[[ DATA PROVIDED, beginning ]]
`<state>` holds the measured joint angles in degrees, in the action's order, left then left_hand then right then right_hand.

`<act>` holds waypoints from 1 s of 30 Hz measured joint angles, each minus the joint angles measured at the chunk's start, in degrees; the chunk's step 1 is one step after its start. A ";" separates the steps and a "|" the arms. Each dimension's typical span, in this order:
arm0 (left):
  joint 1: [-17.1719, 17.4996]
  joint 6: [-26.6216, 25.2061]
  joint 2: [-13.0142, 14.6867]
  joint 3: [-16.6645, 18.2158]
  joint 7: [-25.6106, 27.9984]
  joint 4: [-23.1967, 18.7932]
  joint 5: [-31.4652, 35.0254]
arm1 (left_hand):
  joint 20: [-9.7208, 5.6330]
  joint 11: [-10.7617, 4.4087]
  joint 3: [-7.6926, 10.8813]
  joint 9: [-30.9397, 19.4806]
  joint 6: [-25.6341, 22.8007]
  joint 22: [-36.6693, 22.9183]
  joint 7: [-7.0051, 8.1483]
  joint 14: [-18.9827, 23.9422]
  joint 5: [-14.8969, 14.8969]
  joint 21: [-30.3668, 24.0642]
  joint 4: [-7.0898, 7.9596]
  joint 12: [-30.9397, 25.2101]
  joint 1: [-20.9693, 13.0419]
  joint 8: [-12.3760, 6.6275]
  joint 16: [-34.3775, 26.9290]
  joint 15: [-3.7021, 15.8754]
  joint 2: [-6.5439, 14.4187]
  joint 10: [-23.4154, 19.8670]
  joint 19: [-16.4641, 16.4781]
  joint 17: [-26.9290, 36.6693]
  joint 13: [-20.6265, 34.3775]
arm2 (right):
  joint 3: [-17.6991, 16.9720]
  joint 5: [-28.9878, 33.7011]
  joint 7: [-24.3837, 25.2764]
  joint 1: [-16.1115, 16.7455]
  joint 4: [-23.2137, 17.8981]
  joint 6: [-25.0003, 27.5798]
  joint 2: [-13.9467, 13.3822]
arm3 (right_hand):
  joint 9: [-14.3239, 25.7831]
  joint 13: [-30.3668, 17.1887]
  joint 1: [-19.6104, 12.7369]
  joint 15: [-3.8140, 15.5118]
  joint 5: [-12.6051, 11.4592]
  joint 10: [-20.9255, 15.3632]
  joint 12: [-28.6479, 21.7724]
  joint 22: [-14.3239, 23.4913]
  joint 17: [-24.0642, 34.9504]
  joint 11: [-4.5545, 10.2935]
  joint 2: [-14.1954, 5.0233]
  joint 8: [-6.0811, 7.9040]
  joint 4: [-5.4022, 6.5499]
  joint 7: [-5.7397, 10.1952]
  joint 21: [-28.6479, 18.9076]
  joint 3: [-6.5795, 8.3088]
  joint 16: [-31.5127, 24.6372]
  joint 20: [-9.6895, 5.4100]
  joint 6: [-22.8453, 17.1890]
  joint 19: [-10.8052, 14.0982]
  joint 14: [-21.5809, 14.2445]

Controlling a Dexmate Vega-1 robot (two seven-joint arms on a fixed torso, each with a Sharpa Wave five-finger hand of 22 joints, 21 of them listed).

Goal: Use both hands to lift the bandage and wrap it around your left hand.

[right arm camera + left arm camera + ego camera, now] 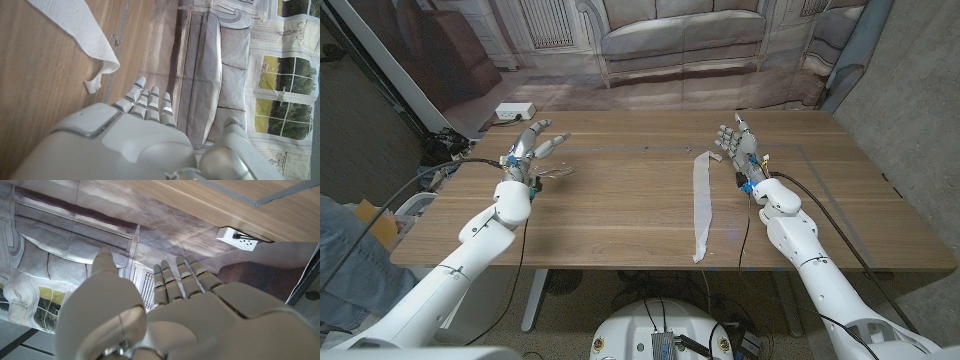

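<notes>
A long white bandage (702, 203) lies as a strip on the wooden table (620, 220), running from the middle toward the front edge, where its end hangs slightly over. Its far end (95, 40) curls up off the wood. My right hand (740, 148) stands just right of the strip's far end, fingers straight and apart, holding nothing; its back (135, 145) is near that curled end. My left hand (528, 152) is raised over the table's left side, well away from the bandage, fingers spread and empty (175, 310).
A white power strip (514, 111) sits past the table's far left corner, also seen as a socket block (240, 238). A backdrop printed with a sofa hangs behind the table. A person's blue sleeve (345, 250) is at the left edge.
</notes>
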<state>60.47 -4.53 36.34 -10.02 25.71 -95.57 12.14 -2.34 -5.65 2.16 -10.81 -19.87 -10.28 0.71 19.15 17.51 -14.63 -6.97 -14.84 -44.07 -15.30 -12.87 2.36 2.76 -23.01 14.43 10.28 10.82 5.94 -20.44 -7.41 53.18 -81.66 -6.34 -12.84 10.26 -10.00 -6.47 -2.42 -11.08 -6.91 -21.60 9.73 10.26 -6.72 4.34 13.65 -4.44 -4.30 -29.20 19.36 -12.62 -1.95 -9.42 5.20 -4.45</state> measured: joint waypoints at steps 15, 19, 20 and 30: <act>2.13 -9.14 3.51 0.86 -3.06 -5.29 5.62 | 0.00 -1.01 0.23 0.01 -1.54 0.01 0.31 1.15 0.00 0.24 -0.22 0.00 -0.81 0.00 0.00 0.08 -0.38 -1.25 -0.01 0.00 0.00 | -0.09 0.20 -0.26 -0.37 0.36 1.20 0.00 | 0.00 0.00 0.00 -0.22 0.00 -0.08 0.22 0.00 0.00 0.08 0.00 0.00 0.01 0.21 0.45 0.01 0.00 -0.31 -0.20 0.31 -0.23; 2.52 -11.11 4.08 0.93 -3.78 -6.35 6.88 | 0.00 -1.09 0.57 0.01 -1.52 0.01 0.33 1.24 0.00 0.46 -0.56 0.36 -2.07 0.00 0.34 0.00 -0.16 -1.34 -0.01 0.00 -0.01 | -0.12 0.22 -0.33 -0.39 0.50 1.44 0.08 | 0.00 0.00 0.00 -0.12 0.00 -0.29 0.43 0.00 0.00 -0.12 0.00 0.00 0.01 0.21 0.45 0.01 0.00 -0.31 -0.20 0.31 -0.49; 2.64 -11.89 4.30 0.94 -4.00 -6.74 7.40 | 0.00 -1.09 0.63 0.01 -1.31 0.01 0.54 1.24 0.00 0.51 -0.64 0.46 -2.08 0.05 0.57 0.00 -0.16 -1.34 -0.01 0.00 -0.01 | -0.13 0.23 -0.35 -0.39 0.57 1.47 0.13 | 0.00 0.01 0.00 -0.13 0.00 -0.29 0.43 0.00 -0.01 -0.12 0.00 0.00 0.01 0.21 0.45 0.01 0.00 -0.31 -0.20 0.31 -0.49; 3.36 -20.27 7.13 0.35 -7.19 -10.96 13.17 | 0.29 -1.99 1.26 0.01 -0.61 0.01 1.66 0.77 0.00 1.34 -2.04 1.12 -6.31 0.92 1.15 -0.01 -0.76 -1.33 -0.97 0.00 0.26 | -0.14 0.22 -0.55 -0.07 0.77 1.65 0.48 | 0.00 0.00 0.00 -0.12 0.00 -0.29 0.63 0.00 -0.01 -0.12 0.00 -0.34 0.01 0.42 0.52 0.01 0.00 -0.31 -0.41 0.30 -0.49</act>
<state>63.83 -24.80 43.47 -9.67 18.52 -106.54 25.31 -2.04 -7.64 3.42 -10.80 -20.48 -10.27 2.37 19.93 17.51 -13.29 -9.02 -13.72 -50.38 -14.39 -11.72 2.35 1.99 -24.34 13.46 10.28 11.08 5.80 -20.21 -7.97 53.11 -80.89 -4.68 -12.35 10.26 -10.00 -6.47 -2.55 -11.08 -7.19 -20.97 9.73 10.25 -6.84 4.33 13.31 -4.43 -3.88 -28.67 19.37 -12.62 -2.25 -9.83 5.50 -4.94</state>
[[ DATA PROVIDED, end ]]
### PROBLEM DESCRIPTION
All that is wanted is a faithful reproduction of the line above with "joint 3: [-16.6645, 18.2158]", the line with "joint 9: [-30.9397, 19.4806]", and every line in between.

### PROBLEM SOLUTION
  joint 3: [-16.6645, 18.2158]
  joint 7: [-25.6106, 27.9984]
  joint 4: [-23.1967, 18.7932]
  joint 5: [-31.4652, 35.0254]
arm1 (left_hand):
  joint 20: [-9.7208, 5.6330]
  joint 11: [-10.7617, 4.4087]
  joint 3: [-7.6926, 10.8813]
  joint 9: [-30.9397, 19.4806]

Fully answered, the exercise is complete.